2020年、夏の対話
日本大学の夏のデザインワークショップ。ファシリテーターを依頼された冬の時点では、コロナはまだ対岸の火事だった。
例年は大学に連日詰めて、実際にものづくりやインスタレーションを行うのだが、徐々に状況は逼迫してきて、授業はもちろん、このワークショップ(WS)もオンラインでの実施となった。
その環境下で何をテーマにしようかと模索していたタイミングで「アフターコロナ」について提案する学生コンペが発表された。
今置かれている状況を「なかったこと」にして、デザインを考えるよりは、今この時点で学生である事に、正面から向き合ってみることこそがリアリティであろう…とこれをテーマに各人が挑む設定となった。
各ユニット毎に進め方は委ねられていたが、ネットワークに負担をかけることから、各日のスタート時間、終了時間は縛りがかかっていた。大学にずっと詰めているようなわけにはいかない。それでも、前期はオンデマンド授業が多くなった関係で双方向のやりとりは少なかったから、オンラインとは言え「対話」から生まれるモノを大切にしていこうと考えていた。
だから、まずは徹底した全員参加のブレストからスタートさせた。小グループに分けたり、また全員で語ったり、思いつくことをとにかく挙げていって、それについて考える。土曜日は、ほぼその時間に費やした。
週明けからはそれぞれの具体案についての「対話」
これも意図的に自分との1対1にはしないようにしていた。自分が取り組まないテーマに対しても皆で一緒に考える。そして、その対話のなかから案を深め、拡げていくヒントが生まれる。毎日10時半から(途中、昼休憩を1時間はさんで)16時半まで、週明けから3日連続で向き合っていくと、グループに連帯感が生まれてくる。そして、連日、連続して向き合っているので、徐々に共通言語が増えていくのだ。
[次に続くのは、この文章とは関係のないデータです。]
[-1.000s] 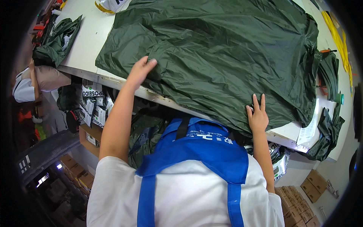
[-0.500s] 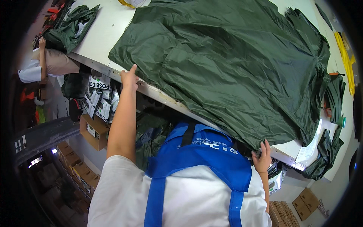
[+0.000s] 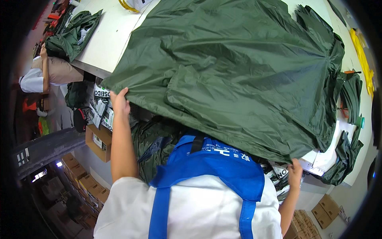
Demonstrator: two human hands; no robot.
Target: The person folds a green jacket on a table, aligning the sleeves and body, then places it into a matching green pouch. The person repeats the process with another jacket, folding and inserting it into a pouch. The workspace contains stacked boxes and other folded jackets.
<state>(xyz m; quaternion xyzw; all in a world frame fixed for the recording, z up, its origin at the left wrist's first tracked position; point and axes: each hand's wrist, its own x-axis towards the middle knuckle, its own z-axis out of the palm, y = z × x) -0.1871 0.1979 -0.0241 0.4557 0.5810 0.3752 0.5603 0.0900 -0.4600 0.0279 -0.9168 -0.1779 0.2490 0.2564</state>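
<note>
The top of the big green cloth (image 3: 230,75) is cut off by the upper edge. The cloth lies wrinkled over the white table (image 3: 109,34), and its near edge is pulled out past the table's side, so it hides much of that side. The left hand (image 3: 120,102) pinches one near corner; some of its fingertips are hard to see. The right hand (image 3: 295,172) grips the other near corner, with its fingers curled in.

Bags under the table are partly covered, and the dark corner at the lower left is hard to make out. More green cloth (image 3: 73,38) sits at the table's far left, by another person (image 3: 47,71). Something yellow (image 3: 361,59) is on the right. Brown boxes (image 3: 328,209) stand on the floor.
</note>
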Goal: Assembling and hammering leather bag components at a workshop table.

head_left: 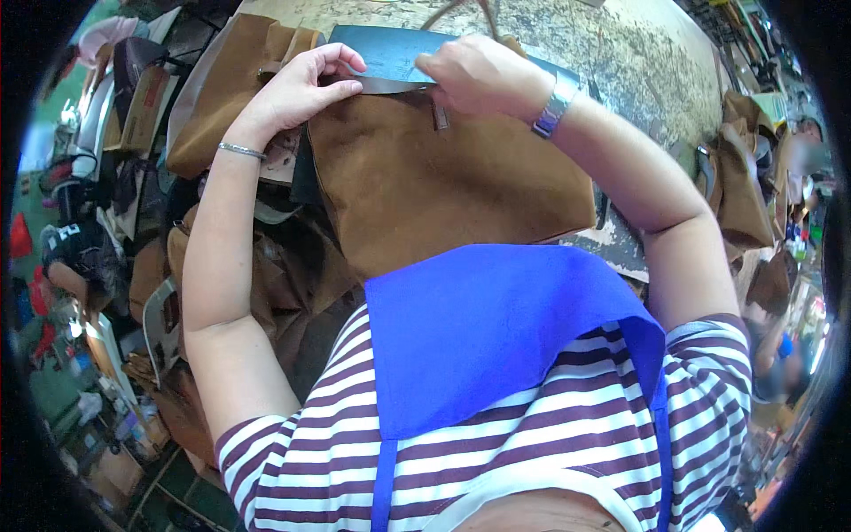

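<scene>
A brown suede-like bag (461,177) lies in front of me, its grey-lined mouth slightly parted along the far edge. At the left end of that mouth is my left hand (297,93), its thumb laid along the rim and its fingers curled, with a gap between them. My right hand (483,78) is closed in a fist over the rim farther right; what its fingers grip is hidden. Just below it hangs a small narrow tab (441,117). A blue flat sheet (390,53) lies behind the bag, under both hands.
The worn worktable (603,35) stretches beyond the sheet. Another brown bag (235,89) stands at the left, with more brown bags (292,266) below it. On the right is a further bag (745,191). A thin strap (461,9) arches at the top. People sit farther off on both sides.
</scene>
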Demonstrator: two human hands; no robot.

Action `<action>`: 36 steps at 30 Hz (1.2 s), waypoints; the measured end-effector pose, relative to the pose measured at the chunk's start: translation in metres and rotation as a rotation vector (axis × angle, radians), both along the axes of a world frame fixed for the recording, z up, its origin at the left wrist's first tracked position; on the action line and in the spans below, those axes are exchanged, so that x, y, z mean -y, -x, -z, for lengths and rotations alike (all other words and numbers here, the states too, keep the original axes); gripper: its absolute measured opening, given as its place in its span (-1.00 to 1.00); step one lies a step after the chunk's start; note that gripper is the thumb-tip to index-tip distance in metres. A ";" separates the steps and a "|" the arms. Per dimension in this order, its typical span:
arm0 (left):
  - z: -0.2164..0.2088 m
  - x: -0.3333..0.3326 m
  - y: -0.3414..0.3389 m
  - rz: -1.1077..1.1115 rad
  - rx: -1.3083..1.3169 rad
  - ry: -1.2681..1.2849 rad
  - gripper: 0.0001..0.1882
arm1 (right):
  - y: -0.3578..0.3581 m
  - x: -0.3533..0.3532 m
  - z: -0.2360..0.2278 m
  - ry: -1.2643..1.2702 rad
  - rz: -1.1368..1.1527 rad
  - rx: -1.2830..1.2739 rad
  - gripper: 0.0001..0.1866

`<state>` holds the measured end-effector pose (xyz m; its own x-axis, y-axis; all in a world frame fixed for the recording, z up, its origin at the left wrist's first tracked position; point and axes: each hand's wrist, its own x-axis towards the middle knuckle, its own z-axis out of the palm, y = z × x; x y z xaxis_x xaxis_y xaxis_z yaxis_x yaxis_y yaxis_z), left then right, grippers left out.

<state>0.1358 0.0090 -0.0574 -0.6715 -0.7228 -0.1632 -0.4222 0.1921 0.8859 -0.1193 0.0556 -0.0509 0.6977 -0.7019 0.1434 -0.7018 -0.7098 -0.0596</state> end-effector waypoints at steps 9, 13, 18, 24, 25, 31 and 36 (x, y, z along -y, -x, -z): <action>-0.005 0.002 0.002 -0.019 0.039 -0.058 -0.76 | 0.005 0.020 0.004 -0.396 0.014 0.339 -0.71; -0.010 0.001 0.005 -0.032 0.066 -0.102 -0.75 | 0.002 0.013 -0.016 -1.006 0.332 0.311 -0.53; -0.007 0.000 0.008 -0.018 0.135 -0.089 -0.71 | 0.006 0.025 0.024 -1.070 0.137 0.619 -0.64; -0.005 0.001 0.005 -0.032 0.094 -0.155 -0.68 | 0.004 0.028 0.028 -1.107 0.231 0.662 -0.63; -0.007 0.001 0.009 -0.027 0.091 -0.149 -0.68 | 0.002 0.035 0.037 -1.110 0.177 0.658 -0.65; -0.003 -0.001 0.005 -0.036 0.121 -0.123 -0.68 | -0.006 0.025 0.028 -1.296 0.094 0.877 -0.76; -0.005 0.004 0.002 -0.025 0.112 -0.135 -0.68 | -0.002 0.034 0.035 -1.238 -0.004 0.880 -0.73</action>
<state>0.1341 0.0051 -0.0523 -0.6260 -0.7054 -0.3326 -0.5225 0.0628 0.8503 -0.1171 0.0215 -0.0859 0.7089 -0.6873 -0.1583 -0.1249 0.0985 -0.9873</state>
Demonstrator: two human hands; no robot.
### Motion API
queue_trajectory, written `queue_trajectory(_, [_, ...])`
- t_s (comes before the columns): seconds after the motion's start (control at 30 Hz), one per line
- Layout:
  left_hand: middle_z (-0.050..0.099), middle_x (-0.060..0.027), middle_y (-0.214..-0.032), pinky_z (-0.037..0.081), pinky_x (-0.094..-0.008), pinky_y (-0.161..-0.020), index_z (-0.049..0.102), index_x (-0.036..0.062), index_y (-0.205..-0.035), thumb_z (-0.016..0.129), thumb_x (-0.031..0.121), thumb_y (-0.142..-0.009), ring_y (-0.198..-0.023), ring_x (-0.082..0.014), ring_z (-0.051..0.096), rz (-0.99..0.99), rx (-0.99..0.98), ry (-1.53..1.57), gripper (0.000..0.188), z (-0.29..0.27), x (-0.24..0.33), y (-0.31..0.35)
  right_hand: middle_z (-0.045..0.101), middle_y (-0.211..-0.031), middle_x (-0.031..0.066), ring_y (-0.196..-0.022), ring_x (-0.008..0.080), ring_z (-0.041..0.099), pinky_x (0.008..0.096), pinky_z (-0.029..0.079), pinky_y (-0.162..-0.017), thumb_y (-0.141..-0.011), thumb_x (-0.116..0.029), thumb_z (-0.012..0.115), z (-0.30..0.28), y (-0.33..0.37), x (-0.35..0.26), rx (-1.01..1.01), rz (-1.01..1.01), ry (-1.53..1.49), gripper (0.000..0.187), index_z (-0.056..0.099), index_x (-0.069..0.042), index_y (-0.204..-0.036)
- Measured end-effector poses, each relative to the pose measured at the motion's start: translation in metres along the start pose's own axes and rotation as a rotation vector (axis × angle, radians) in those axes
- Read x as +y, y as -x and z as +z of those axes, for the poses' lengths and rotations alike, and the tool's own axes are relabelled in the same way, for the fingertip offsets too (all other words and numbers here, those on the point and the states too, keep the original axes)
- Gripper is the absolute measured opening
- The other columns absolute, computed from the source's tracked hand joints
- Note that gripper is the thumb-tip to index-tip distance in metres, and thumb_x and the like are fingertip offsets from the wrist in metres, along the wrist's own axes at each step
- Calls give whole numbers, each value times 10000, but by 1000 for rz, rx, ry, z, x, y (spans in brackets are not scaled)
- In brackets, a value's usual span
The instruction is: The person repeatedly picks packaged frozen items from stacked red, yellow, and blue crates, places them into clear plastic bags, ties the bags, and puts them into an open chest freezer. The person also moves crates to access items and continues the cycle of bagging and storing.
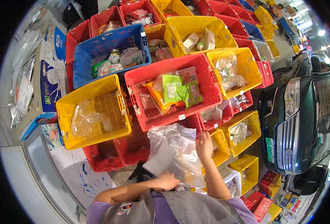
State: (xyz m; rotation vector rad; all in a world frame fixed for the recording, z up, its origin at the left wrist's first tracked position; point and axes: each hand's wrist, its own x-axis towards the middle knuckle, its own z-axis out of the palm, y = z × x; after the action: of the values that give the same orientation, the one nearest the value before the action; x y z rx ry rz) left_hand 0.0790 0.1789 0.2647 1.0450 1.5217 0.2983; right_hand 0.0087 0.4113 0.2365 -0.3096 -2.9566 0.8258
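Note:
A large clear plastic bag hangs in front of my body, with something white and flat showing at its upper part and a small brownish item dimly visible low in it. My right hand pinches the bag's right edge near the top. Lower down, my left hand is closed on the bag's bottom left side; its fingertips are partly hidden by the plastic. Just beyond the bag stands a red crate holding green packets, an orange packet and other wrapped goods.
A yellow crate with clear bags stands left, and a blue crate with packages lies behind it. More yellow and red crates are stacked around. A dark car is parked at the right. Cartons and plastic bags line the left.

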Motion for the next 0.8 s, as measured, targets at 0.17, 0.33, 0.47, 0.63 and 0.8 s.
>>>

状況を見ながら息抜きを入れたり…ということも考えていたけれど、結局ずっと皆との対話が続きました。それは普段の授業で一週間ぶりに向き合うのとは、又違った濃密な近さを生んだ感覚があります(いつかコロナが落ち着いたら、班のメンバーで打ち上げ(同窓会?)をやりたいところです)。
最終日は講師陣だけ大学に行ってのオンライン講評会でした。すべての案についてのコメントをファシリテーターを務めた4名の講師から投げかけました。
まだ、結果は出ていないので学生さんたちの頑張った案を紹介することはできませんが、大学に提出するショートレポートを作成しながら、連日の対話を思い返していました。
今思い返すと、わずかな期間ですが8月の頭に交わされた言葉と、いま(9月下旬)でも状況の変化による空気の違いを感じます。この刻々と移り変わる状況のなかで「それでもデザインに希望を見いだす」、「建築でできることについて悲観しない」ということについて、考え続けているのだと思う秋分の日です。